## Try it
Search the entries below for the word "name" and copy each line that has it.

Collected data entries
########

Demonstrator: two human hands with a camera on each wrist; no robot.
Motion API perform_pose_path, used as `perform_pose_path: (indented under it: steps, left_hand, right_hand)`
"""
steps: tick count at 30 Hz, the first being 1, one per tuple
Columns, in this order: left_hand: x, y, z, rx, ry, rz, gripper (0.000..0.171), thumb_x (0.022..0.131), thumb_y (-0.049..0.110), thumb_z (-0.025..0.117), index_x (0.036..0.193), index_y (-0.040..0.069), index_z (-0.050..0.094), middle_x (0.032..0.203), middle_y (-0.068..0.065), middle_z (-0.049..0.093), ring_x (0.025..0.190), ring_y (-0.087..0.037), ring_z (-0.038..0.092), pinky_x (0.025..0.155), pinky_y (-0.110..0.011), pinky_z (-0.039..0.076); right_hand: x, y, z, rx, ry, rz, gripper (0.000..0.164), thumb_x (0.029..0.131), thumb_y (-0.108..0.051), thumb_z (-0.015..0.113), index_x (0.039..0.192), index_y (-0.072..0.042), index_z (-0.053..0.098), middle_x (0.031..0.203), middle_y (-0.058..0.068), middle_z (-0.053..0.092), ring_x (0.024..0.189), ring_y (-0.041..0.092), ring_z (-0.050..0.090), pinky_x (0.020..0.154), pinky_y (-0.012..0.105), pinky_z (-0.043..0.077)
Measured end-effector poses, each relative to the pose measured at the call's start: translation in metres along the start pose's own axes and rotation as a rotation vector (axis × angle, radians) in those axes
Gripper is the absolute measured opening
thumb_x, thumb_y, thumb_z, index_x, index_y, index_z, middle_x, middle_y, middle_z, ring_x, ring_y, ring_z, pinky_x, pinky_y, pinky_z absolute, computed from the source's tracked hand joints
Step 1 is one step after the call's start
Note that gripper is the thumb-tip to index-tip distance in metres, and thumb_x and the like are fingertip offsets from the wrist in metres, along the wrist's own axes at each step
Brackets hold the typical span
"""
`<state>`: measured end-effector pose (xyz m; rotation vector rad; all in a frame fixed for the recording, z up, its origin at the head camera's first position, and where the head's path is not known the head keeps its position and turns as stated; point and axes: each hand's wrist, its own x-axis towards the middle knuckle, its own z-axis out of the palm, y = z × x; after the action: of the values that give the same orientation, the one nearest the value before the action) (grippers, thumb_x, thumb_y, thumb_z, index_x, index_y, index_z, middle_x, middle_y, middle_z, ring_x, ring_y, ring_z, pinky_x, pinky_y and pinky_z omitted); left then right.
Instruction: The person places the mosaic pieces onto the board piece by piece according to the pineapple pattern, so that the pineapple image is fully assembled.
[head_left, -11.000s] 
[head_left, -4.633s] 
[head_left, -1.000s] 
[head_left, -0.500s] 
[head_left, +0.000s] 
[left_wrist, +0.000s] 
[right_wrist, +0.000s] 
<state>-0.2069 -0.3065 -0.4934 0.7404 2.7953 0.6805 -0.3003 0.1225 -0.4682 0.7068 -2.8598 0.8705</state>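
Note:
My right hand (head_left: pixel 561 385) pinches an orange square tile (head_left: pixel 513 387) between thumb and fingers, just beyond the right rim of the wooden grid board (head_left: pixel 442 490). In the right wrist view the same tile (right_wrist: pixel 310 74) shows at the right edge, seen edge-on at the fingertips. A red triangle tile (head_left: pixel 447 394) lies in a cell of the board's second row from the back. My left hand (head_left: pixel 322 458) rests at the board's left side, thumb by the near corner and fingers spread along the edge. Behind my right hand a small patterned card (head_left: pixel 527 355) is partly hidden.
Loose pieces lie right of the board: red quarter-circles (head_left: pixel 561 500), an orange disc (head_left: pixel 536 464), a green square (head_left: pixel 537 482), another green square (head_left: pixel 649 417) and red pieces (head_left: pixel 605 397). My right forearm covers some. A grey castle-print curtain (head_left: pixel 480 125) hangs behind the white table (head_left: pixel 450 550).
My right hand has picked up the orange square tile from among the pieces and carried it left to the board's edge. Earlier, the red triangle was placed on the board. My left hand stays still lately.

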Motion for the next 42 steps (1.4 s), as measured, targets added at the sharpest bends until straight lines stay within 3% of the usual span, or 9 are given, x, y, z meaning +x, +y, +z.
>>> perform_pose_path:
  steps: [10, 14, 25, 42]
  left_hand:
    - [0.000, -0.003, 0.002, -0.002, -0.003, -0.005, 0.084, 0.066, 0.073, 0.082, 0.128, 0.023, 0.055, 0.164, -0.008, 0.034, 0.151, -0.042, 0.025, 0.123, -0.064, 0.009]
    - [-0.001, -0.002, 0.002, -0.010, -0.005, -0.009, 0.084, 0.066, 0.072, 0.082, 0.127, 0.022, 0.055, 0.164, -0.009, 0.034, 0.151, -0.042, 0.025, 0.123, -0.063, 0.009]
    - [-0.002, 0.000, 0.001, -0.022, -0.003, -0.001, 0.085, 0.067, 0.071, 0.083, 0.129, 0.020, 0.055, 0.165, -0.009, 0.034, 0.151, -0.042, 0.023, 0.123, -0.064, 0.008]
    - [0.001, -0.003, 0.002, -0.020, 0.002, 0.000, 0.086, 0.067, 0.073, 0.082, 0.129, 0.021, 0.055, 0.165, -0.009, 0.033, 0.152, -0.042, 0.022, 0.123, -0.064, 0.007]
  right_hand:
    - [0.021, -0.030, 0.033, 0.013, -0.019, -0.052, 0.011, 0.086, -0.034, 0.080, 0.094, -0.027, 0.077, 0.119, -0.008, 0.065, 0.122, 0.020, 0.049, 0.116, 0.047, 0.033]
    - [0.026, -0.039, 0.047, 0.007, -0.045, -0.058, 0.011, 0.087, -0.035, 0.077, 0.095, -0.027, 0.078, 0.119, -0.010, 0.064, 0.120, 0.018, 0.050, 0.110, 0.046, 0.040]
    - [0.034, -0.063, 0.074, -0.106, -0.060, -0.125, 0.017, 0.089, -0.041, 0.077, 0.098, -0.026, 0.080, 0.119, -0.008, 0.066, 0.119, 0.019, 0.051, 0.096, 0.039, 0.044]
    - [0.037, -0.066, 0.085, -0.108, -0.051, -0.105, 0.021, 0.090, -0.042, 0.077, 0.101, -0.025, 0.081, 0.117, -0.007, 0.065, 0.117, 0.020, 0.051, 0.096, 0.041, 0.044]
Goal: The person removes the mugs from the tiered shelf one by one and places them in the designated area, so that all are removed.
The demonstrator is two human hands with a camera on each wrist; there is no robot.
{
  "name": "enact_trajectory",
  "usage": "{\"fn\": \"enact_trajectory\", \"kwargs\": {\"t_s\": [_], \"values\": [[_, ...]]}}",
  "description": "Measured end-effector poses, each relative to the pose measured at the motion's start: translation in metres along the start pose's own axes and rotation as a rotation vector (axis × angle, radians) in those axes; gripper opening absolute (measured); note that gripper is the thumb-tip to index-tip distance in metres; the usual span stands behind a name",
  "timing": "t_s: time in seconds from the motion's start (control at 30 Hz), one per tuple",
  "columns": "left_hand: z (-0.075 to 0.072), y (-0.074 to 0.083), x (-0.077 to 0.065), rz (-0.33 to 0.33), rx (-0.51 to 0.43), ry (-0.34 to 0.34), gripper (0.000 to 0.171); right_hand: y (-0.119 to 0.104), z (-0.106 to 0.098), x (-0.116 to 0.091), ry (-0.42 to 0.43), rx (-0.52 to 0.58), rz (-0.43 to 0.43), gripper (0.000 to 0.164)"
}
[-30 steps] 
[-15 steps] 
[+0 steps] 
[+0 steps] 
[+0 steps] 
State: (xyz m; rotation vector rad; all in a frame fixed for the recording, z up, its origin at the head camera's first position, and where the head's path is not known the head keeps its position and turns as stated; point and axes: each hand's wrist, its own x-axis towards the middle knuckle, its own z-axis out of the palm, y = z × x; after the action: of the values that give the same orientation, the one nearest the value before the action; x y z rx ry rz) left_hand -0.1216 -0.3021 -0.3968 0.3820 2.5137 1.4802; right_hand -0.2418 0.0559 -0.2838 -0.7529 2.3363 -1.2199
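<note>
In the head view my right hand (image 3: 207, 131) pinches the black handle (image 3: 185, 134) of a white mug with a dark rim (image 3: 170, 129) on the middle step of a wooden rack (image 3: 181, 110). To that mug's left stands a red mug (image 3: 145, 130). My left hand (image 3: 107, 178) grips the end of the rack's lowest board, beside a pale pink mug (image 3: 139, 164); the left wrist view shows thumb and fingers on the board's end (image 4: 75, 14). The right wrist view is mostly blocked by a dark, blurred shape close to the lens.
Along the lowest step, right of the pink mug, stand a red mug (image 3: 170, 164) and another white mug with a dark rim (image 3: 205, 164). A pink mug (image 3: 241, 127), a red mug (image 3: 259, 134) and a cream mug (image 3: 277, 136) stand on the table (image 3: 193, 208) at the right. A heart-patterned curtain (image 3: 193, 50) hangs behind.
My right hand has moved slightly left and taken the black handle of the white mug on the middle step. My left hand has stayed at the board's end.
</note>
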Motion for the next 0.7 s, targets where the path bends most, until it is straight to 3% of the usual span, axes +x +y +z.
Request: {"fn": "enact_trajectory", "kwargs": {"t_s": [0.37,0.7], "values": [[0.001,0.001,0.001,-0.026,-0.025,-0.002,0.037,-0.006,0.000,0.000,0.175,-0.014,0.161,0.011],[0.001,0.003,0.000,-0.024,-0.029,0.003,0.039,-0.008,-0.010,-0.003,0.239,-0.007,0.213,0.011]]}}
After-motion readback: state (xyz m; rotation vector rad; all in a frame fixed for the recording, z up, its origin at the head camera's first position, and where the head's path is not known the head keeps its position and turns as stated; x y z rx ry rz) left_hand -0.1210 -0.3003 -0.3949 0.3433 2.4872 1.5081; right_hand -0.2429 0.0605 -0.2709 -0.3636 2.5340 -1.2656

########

## Response to the exercise
  "name": "enact_trajectory",
  "description": "Measured end-effector poses, each relative to the pose measured at the motion's start: translation in metres along the start pose's own axes and rotation as a rotation vector (axis × angle, radians) in those axes; gripper opening absolute (measured); note that gripper is the thumb-tip to index-tip distance in metres; the usual span stands behind a name",

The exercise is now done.